I don’t believe in much, but I do believe in Santa Claus.
I am not sure he is some fat guy at the mall, wearing a red suit having kids sit on his lap ... but I believe …
...
you hear me big fella?
One year, back when I was married (no that’s not the bit) … I asked my buddy Mark to pick up a gift certificate at Victoria’s Secret for me. (he was right by the mall)
So he gets it … brings it to me …….. Frederick’s of Hollywood.
I thought he was kidding … nope … instead of Victoria’s Secret he went to Frederick’s of Hollywood and got me a gift certificate for Christmas … for my wife.
I was almost speechless … when I pointed out his mistake … he was like ‘What? Same thing.’
… Ummm no Mark, it’s not the same thing.
One is cool, sexy and classy … the other has fucking G-Strings for men in the shape elephants where your dick goes in the trunk.
Even his wife at the time just shook her head in disbelief.
But my fault … sending a dipshit on a very tough mission …
SIN Note: I ended up getting the Victoria’s Secret gift certificate for my wife … she used it to buy cotton pajamas ……… ahh marriage …….. my ex wife ….

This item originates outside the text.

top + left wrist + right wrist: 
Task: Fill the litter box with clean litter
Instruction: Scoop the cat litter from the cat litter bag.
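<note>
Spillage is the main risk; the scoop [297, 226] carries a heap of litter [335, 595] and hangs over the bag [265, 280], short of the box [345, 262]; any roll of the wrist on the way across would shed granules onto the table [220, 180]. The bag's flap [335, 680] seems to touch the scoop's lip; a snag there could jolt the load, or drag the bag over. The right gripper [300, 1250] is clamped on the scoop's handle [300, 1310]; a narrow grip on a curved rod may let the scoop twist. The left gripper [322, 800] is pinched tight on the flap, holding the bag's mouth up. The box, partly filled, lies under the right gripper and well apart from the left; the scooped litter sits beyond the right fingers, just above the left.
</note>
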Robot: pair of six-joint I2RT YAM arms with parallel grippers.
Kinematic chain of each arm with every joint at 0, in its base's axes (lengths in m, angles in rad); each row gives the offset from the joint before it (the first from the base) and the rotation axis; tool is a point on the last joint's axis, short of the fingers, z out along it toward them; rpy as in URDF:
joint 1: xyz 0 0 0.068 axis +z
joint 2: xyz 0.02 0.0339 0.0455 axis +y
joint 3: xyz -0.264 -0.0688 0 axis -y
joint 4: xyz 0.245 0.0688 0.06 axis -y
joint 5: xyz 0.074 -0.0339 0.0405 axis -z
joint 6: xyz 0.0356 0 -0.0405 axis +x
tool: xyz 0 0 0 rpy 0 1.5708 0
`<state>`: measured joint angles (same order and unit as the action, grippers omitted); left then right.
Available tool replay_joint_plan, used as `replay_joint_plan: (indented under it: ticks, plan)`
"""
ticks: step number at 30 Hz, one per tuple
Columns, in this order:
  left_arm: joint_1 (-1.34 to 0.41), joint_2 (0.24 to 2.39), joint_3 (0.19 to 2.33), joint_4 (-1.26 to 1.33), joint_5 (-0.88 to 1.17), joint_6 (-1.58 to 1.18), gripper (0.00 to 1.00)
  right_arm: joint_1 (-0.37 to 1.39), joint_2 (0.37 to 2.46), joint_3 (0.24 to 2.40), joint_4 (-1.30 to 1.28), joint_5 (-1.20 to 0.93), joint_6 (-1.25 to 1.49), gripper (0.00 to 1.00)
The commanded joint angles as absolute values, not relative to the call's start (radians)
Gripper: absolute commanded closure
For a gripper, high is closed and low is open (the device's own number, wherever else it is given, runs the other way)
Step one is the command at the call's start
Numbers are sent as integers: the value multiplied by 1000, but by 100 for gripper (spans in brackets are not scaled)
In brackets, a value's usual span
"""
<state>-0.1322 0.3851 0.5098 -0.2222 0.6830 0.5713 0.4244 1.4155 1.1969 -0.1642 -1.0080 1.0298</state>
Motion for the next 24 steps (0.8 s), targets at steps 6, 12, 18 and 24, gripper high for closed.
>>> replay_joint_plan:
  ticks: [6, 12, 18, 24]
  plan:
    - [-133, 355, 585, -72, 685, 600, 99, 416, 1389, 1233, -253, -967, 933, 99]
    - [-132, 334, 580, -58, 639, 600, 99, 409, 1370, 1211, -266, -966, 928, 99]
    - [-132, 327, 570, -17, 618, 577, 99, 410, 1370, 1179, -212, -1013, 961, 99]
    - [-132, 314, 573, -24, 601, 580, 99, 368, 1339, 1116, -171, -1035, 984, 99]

You want a good Christmas gag … one year at my office I was put in charge of organizing the Secret Santa gift exchange.
So instead of putting everyone’s name in a hat … I made all the names mine.
So, two things … first, you can see how people really feel about you cuz you can see their reaction when they draw your name from the hat.
Second … you can see how long before people actually start telling each other who they got.
Took about 15 minutes before I heard ladies yelling SCOTT!!! from down the hall …
A good re-gift story … one year this lady who I had done a lot of work with that year, sent me a box of Sees candy in the inter-office … I thought, ‘shit, I didn’t get here anything’ … so I took her card off the box of Sees candy and inter-officed it right back to her.
With a card from me to her on it.
WHAT A COINCIDENCE!!!
We both got each other Sees candy! How funny!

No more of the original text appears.